Palestinian residents of Tulkarm said members of the al-Aqsa Martyrs Brigade had abducted the 35-year-old woman from her home.

The group is the armed wing of Palestinian leader Yasser Arafat's Fatah faction, and has been at the forefront of much of the fighting during 23 months of bloody clashes with Israel.

Members of the group forced the woman to make a videotaped confession, before she was shot several times in the head and chest.

A Palestinian militia member said she had admitted to recruiting her 18-year-old son to assist her in helping the Israeli army. He was kidnapped earlier by Fatah gunmen, and allegedly confessed to telling his mother of the movements of the local chief of the militia group, Ziad Da'as.

A wanted member of the Brigades, Mr.
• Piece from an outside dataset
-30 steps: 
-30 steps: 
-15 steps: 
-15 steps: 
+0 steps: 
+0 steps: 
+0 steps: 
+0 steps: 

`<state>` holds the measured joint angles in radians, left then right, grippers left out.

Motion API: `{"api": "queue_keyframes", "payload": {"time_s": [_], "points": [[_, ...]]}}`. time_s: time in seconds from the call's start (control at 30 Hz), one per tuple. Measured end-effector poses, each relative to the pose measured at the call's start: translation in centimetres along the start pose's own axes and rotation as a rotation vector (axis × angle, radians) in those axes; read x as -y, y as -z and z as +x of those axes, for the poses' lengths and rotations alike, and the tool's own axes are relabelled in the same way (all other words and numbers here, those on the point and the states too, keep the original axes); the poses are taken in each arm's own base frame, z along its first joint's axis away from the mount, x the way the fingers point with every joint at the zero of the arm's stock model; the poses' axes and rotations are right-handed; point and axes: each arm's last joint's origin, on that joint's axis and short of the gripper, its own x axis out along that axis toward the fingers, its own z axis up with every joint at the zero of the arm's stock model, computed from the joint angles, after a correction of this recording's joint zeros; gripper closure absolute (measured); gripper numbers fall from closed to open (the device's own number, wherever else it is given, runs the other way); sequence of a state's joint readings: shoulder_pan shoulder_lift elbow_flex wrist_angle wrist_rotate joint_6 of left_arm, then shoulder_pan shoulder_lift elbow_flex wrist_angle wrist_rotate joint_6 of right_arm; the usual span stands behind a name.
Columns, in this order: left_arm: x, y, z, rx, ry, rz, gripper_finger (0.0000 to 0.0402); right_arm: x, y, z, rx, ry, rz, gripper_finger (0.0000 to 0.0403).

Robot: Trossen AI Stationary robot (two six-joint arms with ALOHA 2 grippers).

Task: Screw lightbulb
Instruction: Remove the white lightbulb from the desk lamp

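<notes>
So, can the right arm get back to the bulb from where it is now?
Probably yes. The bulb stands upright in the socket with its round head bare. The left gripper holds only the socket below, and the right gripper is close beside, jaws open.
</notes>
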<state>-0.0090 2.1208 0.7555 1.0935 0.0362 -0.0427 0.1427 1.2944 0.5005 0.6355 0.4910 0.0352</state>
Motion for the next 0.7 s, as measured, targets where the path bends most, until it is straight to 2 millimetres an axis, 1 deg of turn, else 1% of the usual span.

Da'as and his deputy were shot dead on August 7 by Israeli forces.

Since the start of clashes in September 2000, more than 60 Palestinians in the West Bank and Gaza Strip have been killed on suspicion of working for Israel's secret police, the Shin Bet.

At least 14 of them have been killed in Tulkarm in the past three months.

The Jerusalem Post newspaper reported Sunday that at least 200 Palestinians suspected of collaborating with Israel are also being held in Palestinian Authority prisons.

The inmates could face the death penalty, if convicted of assisting the Israelis.